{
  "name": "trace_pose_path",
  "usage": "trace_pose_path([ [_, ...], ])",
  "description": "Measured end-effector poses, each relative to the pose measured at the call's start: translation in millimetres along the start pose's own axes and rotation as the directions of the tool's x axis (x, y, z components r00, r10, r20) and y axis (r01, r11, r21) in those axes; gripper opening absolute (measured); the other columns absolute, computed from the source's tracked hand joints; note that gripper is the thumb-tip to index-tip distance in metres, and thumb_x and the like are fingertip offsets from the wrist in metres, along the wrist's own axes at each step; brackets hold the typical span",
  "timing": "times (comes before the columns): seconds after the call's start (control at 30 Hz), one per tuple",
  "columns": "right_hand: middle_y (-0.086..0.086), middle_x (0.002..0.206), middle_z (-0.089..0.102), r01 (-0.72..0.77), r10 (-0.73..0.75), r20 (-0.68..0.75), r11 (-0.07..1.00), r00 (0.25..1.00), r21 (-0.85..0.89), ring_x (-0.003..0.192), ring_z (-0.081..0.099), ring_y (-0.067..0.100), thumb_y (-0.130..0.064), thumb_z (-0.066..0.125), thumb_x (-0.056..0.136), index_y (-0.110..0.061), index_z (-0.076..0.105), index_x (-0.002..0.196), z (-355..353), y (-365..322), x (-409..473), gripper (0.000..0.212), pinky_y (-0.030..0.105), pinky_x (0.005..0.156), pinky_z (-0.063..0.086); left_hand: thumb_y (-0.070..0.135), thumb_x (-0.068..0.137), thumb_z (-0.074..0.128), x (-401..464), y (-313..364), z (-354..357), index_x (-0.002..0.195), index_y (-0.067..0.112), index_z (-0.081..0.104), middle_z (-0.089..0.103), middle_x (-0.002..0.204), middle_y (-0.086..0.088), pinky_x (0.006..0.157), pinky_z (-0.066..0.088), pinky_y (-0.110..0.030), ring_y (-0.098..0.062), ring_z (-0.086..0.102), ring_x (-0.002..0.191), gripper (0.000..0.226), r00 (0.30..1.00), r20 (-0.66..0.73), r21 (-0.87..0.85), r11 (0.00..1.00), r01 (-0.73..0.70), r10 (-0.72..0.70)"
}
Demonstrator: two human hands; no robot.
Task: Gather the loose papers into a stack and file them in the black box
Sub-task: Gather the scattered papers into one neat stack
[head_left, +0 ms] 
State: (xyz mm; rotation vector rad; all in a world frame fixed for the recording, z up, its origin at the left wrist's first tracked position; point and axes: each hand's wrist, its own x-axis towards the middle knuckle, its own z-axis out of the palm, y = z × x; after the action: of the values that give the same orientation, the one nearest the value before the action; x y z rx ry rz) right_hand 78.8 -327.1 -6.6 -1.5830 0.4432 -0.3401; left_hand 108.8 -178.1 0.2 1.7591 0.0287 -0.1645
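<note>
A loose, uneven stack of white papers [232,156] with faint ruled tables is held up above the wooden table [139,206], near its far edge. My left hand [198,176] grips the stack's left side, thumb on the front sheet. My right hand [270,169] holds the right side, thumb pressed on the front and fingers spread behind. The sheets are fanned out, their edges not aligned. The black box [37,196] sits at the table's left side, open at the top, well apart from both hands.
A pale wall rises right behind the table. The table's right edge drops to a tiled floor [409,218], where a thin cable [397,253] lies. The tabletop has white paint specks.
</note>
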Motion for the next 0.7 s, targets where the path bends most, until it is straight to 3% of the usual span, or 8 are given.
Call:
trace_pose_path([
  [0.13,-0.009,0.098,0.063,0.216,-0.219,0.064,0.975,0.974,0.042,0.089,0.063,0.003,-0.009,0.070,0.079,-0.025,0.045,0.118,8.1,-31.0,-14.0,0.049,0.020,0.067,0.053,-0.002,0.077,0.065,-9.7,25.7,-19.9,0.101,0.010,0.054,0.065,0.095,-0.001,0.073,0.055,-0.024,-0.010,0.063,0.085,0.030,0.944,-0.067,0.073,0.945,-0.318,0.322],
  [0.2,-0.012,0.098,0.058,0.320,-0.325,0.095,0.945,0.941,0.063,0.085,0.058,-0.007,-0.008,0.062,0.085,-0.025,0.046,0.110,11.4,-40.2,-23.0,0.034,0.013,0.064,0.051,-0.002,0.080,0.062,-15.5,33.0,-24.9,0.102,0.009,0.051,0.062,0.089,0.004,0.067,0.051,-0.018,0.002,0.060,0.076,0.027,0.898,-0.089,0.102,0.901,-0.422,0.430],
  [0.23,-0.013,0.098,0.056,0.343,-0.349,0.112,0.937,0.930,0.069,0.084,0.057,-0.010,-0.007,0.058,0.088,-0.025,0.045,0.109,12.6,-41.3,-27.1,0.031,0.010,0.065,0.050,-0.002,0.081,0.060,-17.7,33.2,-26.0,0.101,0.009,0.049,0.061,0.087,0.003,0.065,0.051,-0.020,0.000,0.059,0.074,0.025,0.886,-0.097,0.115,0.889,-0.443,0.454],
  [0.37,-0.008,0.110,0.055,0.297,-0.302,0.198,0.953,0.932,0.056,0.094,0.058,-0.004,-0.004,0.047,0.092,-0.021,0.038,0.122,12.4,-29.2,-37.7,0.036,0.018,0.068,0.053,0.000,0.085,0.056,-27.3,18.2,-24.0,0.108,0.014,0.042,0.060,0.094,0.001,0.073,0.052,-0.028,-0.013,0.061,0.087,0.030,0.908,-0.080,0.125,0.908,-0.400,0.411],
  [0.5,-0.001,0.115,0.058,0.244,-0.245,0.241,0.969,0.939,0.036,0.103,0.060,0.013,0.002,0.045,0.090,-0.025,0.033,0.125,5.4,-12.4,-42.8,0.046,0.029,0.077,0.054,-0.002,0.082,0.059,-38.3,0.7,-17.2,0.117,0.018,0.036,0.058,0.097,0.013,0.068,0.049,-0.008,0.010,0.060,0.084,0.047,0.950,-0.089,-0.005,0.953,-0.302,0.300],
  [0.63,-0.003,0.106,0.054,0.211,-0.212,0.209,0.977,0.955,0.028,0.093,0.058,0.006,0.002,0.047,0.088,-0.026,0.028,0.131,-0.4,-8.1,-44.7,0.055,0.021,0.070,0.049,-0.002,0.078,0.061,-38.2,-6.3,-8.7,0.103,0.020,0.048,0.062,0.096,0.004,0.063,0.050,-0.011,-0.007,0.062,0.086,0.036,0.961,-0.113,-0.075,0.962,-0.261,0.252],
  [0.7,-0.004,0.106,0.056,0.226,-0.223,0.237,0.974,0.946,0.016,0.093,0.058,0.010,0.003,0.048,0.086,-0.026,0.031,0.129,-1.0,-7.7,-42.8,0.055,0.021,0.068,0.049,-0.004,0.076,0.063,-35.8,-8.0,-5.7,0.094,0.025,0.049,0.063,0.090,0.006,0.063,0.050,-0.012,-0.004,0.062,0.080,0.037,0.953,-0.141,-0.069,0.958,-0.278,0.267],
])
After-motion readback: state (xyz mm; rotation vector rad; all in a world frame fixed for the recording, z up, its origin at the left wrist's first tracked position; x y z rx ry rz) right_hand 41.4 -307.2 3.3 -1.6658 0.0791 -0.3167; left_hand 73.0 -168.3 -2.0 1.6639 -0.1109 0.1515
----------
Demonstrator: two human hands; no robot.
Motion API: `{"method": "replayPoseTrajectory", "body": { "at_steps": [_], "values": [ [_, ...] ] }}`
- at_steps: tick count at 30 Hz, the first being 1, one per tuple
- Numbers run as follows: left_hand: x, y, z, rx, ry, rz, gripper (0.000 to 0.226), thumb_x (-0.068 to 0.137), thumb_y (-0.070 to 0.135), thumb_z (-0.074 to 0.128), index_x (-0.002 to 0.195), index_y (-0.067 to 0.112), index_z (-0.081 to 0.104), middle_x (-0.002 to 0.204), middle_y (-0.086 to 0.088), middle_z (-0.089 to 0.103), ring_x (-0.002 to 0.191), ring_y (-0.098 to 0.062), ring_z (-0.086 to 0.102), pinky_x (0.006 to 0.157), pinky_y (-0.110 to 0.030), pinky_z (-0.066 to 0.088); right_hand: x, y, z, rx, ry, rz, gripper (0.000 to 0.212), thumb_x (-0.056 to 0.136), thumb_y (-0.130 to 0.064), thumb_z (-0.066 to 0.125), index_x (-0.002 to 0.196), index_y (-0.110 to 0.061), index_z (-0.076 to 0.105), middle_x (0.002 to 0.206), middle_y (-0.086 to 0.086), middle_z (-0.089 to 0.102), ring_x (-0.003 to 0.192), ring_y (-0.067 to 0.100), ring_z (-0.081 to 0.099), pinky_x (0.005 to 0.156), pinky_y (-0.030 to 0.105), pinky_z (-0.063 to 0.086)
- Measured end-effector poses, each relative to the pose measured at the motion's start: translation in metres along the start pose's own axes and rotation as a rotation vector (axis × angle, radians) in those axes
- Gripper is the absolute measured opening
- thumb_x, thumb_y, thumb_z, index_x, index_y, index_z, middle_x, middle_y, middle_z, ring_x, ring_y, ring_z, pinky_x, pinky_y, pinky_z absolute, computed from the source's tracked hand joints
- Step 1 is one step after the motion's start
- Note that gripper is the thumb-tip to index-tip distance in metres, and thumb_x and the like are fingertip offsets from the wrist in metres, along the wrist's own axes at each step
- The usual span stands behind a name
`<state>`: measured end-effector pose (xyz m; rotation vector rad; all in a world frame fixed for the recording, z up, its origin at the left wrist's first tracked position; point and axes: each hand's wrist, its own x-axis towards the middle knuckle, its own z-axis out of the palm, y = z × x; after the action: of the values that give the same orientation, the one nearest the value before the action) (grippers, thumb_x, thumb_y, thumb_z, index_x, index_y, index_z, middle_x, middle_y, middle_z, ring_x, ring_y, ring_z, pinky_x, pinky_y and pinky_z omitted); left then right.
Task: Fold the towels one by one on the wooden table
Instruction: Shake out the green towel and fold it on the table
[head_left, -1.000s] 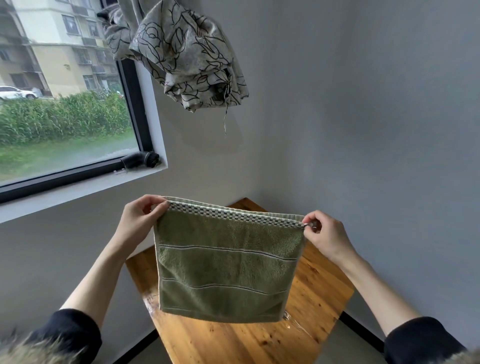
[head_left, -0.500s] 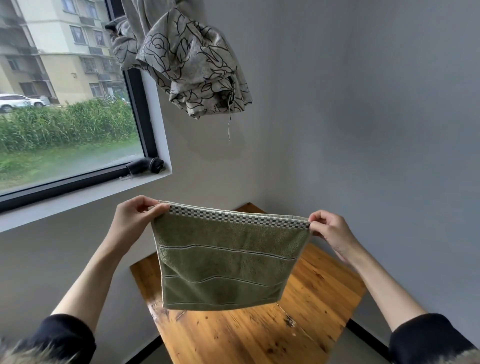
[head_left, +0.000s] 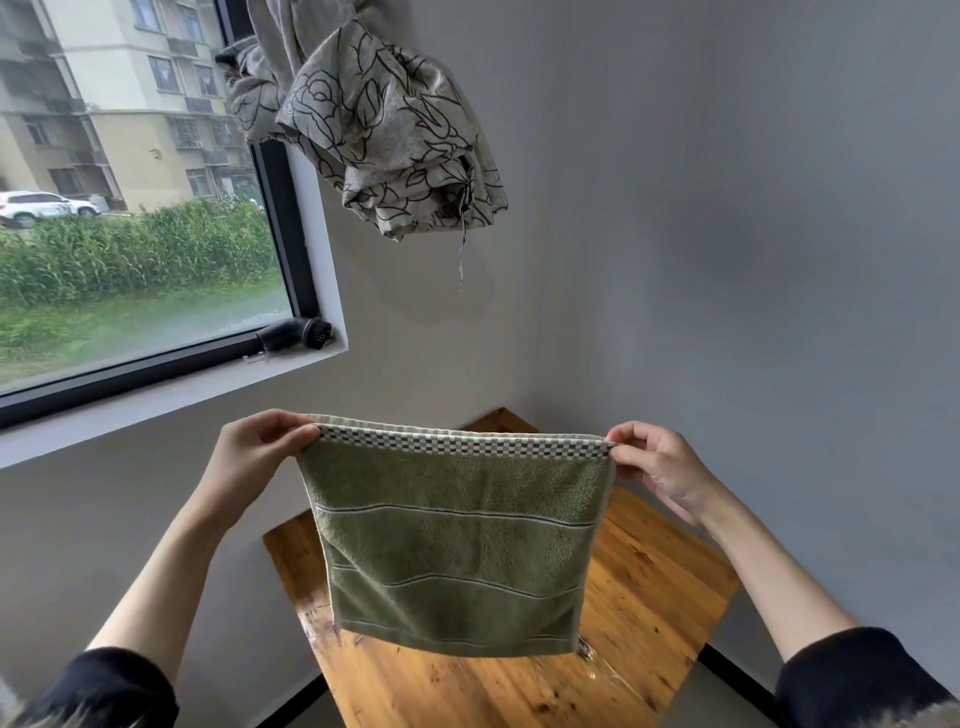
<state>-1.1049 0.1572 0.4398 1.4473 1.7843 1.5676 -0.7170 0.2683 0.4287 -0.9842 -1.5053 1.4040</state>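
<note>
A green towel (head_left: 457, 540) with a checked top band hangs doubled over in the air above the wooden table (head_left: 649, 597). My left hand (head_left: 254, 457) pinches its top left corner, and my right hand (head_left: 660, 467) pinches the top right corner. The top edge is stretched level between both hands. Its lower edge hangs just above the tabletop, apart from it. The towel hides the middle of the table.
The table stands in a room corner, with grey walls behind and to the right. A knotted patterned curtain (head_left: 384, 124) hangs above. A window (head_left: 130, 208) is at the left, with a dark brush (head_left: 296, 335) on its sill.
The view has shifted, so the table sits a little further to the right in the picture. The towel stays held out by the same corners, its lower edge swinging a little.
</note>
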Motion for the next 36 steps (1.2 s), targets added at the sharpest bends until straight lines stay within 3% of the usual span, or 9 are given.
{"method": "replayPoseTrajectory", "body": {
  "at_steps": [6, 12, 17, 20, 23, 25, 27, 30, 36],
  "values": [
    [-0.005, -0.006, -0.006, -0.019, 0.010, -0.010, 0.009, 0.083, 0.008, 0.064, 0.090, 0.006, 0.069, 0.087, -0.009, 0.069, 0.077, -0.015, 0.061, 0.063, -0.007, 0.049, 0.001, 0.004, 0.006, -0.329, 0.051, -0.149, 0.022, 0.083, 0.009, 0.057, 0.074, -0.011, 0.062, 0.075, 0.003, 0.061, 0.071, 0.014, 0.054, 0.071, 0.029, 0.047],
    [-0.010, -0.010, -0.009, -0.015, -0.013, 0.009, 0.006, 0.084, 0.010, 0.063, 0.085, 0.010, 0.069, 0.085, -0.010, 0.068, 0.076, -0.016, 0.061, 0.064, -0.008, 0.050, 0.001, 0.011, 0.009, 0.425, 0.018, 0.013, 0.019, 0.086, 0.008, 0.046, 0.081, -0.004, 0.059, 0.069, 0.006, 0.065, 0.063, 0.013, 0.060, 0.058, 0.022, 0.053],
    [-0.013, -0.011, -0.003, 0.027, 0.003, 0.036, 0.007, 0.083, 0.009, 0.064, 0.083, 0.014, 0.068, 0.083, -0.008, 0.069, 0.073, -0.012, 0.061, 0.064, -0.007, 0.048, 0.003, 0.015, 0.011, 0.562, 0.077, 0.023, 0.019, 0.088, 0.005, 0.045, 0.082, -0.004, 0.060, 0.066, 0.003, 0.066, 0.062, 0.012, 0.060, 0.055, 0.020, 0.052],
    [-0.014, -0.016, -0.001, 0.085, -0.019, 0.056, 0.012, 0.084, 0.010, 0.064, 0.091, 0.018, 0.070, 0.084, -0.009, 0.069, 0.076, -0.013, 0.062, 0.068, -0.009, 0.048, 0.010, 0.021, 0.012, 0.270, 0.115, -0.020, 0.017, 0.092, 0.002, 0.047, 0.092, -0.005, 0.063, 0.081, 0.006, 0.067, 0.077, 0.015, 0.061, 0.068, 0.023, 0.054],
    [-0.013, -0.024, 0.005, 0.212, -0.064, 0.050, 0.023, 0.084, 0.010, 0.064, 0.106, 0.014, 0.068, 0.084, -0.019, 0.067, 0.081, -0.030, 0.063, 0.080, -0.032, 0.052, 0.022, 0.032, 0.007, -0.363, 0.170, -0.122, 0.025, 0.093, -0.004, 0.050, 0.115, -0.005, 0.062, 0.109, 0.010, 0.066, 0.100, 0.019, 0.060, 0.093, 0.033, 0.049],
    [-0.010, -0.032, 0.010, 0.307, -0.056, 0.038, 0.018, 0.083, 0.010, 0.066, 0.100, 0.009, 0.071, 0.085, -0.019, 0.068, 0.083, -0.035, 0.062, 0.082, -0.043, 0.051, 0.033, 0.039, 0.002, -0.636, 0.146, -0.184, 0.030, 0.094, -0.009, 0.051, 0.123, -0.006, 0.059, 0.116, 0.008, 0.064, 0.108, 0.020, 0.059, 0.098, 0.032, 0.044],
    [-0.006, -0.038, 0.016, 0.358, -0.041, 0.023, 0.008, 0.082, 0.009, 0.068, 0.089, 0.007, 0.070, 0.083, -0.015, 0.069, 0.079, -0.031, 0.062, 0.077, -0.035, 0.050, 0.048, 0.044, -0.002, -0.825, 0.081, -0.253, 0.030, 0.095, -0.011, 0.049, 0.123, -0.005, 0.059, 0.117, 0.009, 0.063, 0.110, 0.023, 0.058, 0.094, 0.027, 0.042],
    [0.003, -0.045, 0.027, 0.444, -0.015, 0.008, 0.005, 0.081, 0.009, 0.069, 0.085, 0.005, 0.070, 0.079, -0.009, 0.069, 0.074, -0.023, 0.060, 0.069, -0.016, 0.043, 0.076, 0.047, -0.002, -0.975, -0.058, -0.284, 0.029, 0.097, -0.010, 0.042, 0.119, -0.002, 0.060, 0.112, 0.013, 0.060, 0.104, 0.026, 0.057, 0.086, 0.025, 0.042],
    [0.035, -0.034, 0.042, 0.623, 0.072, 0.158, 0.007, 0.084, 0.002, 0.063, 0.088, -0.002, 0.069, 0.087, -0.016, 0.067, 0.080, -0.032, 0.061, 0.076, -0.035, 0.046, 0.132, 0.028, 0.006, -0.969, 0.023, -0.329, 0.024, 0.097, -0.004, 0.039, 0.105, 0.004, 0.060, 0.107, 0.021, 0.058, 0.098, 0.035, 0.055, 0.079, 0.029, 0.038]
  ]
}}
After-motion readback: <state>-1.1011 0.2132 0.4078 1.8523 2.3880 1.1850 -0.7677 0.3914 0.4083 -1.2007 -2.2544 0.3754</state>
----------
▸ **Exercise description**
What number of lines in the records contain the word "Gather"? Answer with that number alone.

▸ **Response to this exercise**
2